Court of Appeal Highlights Five Key Points in Applying the Murfitt Principle to Enforcement Breaches

Associate solicitor Sabah Siddiq, in our Planning & Environmental Law team, explains.

In the Court of Appeal case of Secretary of State for Levelling Up, Housing and Communities v Caldwell and another [2024] EWCZ Civ 467, the court dismissed the appeal, upholding that the judges reasoning was sound judgement and that the judge had correctly understood and applied the Murfitt principle.

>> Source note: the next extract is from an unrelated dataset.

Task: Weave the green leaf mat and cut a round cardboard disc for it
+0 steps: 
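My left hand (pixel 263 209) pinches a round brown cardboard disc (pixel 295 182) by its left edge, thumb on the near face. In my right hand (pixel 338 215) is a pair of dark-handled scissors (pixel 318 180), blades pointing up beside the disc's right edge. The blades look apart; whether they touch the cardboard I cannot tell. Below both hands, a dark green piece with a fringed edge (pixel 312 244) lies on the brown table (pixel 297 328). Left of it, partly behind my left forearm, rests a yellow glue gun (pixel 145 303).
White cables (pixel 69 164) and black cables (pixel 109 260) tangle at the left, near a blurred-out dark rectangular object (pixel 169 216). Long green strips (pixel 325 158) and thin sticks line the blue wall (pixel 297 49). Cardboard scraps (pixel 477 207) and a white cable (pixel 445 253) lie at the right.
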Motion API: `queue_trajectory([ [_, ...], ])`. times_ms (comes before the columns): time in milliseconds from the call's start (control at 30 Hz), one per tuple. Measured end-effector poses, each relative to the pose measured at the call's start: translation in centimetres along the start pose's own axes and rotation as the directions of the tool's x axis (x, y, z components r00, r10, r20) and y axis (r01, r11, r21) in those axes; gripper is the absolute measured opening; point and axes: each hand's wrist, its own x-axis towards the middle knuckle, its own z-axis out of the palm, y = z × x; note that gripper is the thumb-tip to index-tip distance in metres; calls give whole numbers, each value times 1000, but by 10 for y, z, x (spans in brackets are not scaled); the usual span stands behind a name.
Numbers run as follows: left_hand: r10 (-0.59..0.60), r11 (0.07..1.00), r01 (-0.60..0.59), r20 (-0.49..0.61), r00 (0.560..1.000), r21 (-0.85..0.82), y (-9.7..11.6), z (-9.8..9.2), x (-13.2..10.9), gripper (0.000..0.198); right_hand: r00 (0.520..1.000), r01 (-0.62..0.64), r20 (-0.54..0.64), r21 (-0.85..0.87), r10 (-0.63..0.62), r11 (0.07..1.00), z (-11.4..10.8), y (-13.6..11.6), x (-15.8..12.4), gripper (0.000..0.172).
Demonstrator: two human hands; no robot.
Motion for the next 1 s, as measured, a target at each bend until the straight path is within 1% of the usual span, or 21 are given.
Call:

What is the Murfitt principle?

The power to require removal of the operational development under s173(4)(a) of the Town and Country Planning Act 1990 (as amended) (the 1990 Act), was considered in the case of Murfitt v Secretary of State for the Environment and East Cambridgeshire DC (1980) 40 P & CR 254, [1980] 5 WLUK 4. The Murfitt case considered the scope of the power in s173(4)(a) for an enforcement notice to include a requirement the purpose of which is to “restore the land to its condition before the breach took place” and how that relates to s171B(1) of the 1990 Act, by which an enforcement action can be taken against the operational development after the end of four years from the substantial completion of the building operation.

In this case, the High Court held that s173(3) allows the local planning authority to require the restoration of the land to its condition before the breach took place, however, the statute in s171B gives operational development, including the erection of dwellinghouses, immunity from enforcement action four years after substantial completion. Therefore, where that change of use of the land entailed subsequent physical works to facilitate and support it and those works were integral to the unauthorised use, the statutory scheme allowed the enforcement notice to require the removal of such works as well as the cessation of the use itself.

The principle established in Murfitt meant that an enforcement notice directed at a breach of planning control, by making of an unauthorised material change of use, could lawfully require the land or building in question to be restored to its former condition before that change of use took place, by the removal of the associated works as well as the cessation of the use itself, provided that the works concerned were integral to or part and parcel of the unauthorised use. The Murfitt principle is well established and has been considered in the recent Court of Appeal case of Kestrel Hydro v Secretary of State for Communities and Local Government [2016] EWCA Civ 784.

High Court judgment

In the case of Caldwell and another v Secretary of State for Levelling-Up, Housing and Communities and another [2023] EWHC 2053, the High Court considered whether a planning inspector had erred in upholding an enforcement notice requiring the cessation of land for residential use and the removal of a dwellinghouse.

Mr Caldwell challenged the planning inspector's decision, to uphold an enforcement notice in relation to its land and the refusal of a lawful development certificate (LDC) in respect of the residential use. Mr Caldwell had applied several times for planning permission to build a bungalow, which was refused repeatedly by Buckinghamshire Council (the Council).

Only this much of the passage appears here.